The Antebellum Origins of the Modern Constitution by Simon J. Gilhooley Pdf
This book argues that conflicts over slavery and abolition in the early American Republic generated a mode of constitutional interpretation that remains powerful today: the belief that the historical spirit of founding holds authority over the current moment. Simon J. Gilhooley traces how debates around the existence of slavery in the District of Columbia gave rise to the articulation of this constitutional interpretation, which constrained the radical potential of the constitutional text. To reconstruct the origins of this interpretation, Gilhooley draws on rich sources that include historical newspapers, pamphlets, and congressional debates.
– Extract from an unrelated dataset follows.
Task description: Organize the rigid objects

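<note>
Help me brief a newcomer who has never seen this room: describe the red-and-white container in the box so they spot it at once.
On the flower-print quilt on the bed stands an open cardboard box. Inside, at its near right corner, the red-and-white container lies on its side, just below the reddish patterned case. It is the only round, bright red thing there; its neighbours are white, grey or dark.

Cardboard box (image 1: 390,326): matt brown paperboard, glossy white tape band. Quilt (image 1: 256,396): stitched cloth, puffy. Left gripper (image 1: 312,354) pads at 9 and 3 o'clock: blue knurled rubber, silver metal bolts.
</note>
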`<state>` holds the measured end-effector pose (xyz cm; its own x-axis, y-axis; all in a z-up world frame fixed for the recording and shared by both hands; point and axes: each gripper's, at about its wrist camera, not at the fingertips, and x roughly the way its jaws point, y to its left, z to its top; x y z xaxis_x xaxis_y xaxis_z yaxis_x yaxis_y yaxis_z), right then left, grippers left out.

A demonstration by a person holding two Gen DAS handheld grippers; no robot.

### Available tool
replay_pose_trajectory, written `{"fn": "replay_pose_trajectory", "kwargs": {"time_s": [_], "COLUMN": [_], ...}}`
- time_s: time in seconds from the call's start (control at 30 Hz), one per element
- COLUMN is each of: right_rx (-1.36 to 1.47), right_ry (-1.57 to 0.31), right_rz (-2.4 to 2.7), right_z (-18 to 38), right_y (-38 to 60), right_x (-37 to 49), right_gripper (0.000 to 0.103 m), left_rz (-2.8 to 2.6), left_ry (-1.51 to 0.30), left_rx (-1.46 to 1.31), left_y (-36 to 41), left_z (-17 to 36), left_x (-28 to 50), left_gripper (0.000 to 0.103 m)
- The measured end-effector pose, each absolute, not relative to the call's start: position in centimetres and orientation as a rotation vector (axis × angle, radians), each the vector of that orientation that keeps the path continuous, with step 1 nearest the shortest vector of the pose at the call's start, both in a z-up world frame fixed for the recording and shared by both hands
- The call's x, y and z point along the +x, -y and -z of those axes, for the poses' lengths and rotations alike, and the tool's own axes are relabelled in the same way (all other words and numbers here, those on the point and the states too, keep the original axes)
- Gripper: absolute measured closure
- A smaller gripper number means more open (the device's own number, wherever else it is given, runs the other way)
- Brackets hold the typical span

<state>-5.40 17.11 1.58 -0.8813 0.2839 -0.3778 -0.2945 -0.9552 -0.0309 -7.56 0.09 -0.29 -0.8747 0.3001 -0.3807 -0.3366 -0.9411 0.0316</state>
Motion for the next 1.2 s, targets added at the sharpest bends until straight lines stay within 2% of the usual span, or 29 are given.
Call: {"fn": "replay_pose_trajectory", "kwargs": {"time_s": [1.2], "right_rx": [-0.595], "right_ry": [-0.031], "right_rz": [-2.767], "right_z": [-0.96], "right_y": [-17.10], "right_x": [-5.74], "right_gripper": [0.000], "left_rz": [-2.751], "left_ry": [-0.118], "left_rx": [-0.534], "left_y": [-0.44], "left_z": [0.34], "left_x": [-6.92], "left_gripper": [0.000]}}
Examining free black activism in the North, Abolitionism in the 1830s, and the evolution of pro-slavery thought, this book shows how in navigating the existence of slavery in the District and the fundamental constitutional issue of the enslaved's personhood, Antebellum opponents of abolition came to promote an enduring but constraining constitutional imaginary.
Asia-Pacific Constitutional Systems by Graham Hassall,Cheryl Saunders Pdf
This book analyzes the formal constitutional changes that have recently taken place in the Asia-Pacific region, embracing the countries of East and South East Asia and the Pacific Island states. In examining the different constitutional systems in the region, it asks several key questions: What constitutional arrangements operate in the region and how can their fundamental differences be explained? How do social, political and economic factors limit the effectiveness of the existing constitution? What lessons are gained for the practice of constitutionalism elsewhere?